>>>>
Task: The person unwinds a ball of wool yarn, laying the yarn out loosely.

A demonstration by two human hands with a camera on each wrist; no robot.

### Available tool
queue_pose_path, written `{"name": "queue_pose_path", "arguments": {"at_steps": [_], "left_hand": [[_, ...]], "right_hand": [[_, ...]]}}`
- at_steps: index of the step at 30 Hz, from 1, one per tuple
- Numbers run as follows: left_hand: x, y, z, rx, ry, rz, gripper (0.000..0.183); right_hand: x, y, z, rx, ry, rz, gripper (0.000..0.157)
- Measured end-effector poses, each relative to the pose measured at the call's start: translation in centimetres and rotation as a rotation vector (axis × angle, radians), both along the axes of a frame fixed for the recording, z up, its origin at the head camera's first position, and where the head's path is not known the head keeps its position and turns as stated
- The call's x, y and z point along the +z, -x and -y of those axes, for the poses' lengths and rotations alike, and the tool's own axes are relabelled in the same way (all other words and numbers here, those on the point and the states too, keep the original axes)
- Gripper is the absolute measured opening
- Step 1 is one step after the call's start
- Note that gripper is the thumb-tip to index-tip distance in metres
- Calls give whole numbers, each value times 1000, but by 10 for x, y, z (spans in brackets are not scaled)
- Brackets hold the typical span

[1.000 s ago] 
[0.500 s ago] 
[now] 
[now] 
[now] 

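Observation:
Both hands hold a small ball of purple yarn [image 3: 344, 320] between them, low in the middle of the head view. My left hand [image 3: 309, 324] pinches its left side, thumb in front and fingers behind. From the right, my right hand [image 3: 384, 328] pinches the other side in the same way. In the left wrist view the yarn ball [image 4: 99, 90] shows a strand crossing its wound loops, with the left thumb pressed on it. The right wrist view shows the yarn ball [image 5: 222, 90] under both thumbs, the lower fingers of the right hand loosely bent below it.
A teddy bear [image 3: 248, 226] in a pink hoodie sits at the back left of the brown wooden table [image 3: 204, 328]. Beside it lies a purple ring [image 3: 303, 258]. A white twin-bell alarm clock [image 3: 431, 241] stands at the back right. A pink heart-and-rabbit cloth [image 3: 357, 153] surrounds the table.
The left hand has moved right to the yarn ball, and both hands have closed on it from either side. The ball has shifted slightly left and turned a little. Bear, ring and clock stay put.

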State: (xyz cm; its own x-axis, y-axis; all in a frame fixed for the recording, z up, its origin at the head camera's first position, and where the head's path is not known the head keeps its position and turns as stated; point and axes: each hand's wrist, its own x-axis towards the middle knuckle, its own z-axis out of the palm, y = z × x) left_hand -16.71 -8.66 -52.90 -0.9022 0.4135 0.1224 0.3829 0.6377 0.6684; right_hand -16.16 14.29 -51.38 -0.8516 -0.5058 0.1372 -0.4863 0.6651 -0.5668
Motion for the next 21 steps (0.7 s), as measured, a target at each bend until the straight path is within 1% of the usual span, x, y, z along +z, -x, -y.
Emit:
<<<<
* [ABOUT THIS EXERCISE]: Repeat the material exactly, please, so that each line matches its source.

* [EXERCISE OUTPUT]:
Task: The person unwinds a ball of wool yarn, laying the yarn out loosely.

A demonstration by two human hands with a camera on each wrist; no robot.

### Available tool
queue_pose_path, written `{"name": "queue_pose_path", "arguments": {"at_steps": [_], "left_hand": [[_, ...]], "right_hand": [[_, ...]]}}`
- at_steps: index of the step at 30 Hz, from 1, one per tuple
- Numbers run as follows: left_hand: x, y, z, rx, ry, rz, gripper (0.000..0.183); right_hand: x, y, z, rx, ry, rz, gripper (0.000..0.157)
- Measured end-effector poses, each relative to the pose measured at the call's start: translation in centimetres and rotation as a rotation vector (axis × angle, radians), both along the axes of a frame fixed for the recording, z up, its origin at the head camera's first position, and where the head's path is not known the head keeps its position and turns as stated
- The call's x, y and z point along the +z, -x and -y of those axes, for the poses' lengths and rotations alike, and the tool's own axes are relabelled in the same way (all other words and numbers here, those on the point and the states too, keep the original axes)
- Gripper is the absolute measured opening
- Step 1 is one step after the call's start
- Note that gripper is the thumb-tip to index-tip distance in metres
- Calls give whole numbers, each value times 1000, but by 10 for x, y, z (spans in brackets are not scaled)
- Brackets hold the typical span

[1.000 s ago] 
[0.500 s ago] 
[now] 
[now] 
[now] 

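Observation:
Both hands hold a small ball of purple yarn [image 3: 344, 320] between them, low in the middle of the head view. My left hand [image 3: 309, 324] pinches its left side, thumb in front and fingers behind. From the right, my right hand [image 3: 384, 328] pinches the other side in the same way. In the left wrist view the yarn ball [image 4: 99, 90] shows a strand crossing its wound loops, with the left thumb pressed on it. The right wrist view shows the yarn ball [image 5: 222, 90] under both thumbs, the lower fingers of the right hand loosely bent below it.
A teddy bear [image 3: 248, 226] in a pink hoodie sits at the back left of the brown wooden table [image 3: 204, 328]. Beside it lies a purple ring [image 3: 303, 258]. A white twin-bell alarm clock [image 3: 431, 241] stands at the back right. A pink heart-and-rabbit cloth [image 3: 357, 153] surrounds the table.
The left hand has moved right to the yarn ball, and both hands have closed on it from either side. The ball has shifted slightly left and turned a little. Bear, ring and clock stay put.
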
State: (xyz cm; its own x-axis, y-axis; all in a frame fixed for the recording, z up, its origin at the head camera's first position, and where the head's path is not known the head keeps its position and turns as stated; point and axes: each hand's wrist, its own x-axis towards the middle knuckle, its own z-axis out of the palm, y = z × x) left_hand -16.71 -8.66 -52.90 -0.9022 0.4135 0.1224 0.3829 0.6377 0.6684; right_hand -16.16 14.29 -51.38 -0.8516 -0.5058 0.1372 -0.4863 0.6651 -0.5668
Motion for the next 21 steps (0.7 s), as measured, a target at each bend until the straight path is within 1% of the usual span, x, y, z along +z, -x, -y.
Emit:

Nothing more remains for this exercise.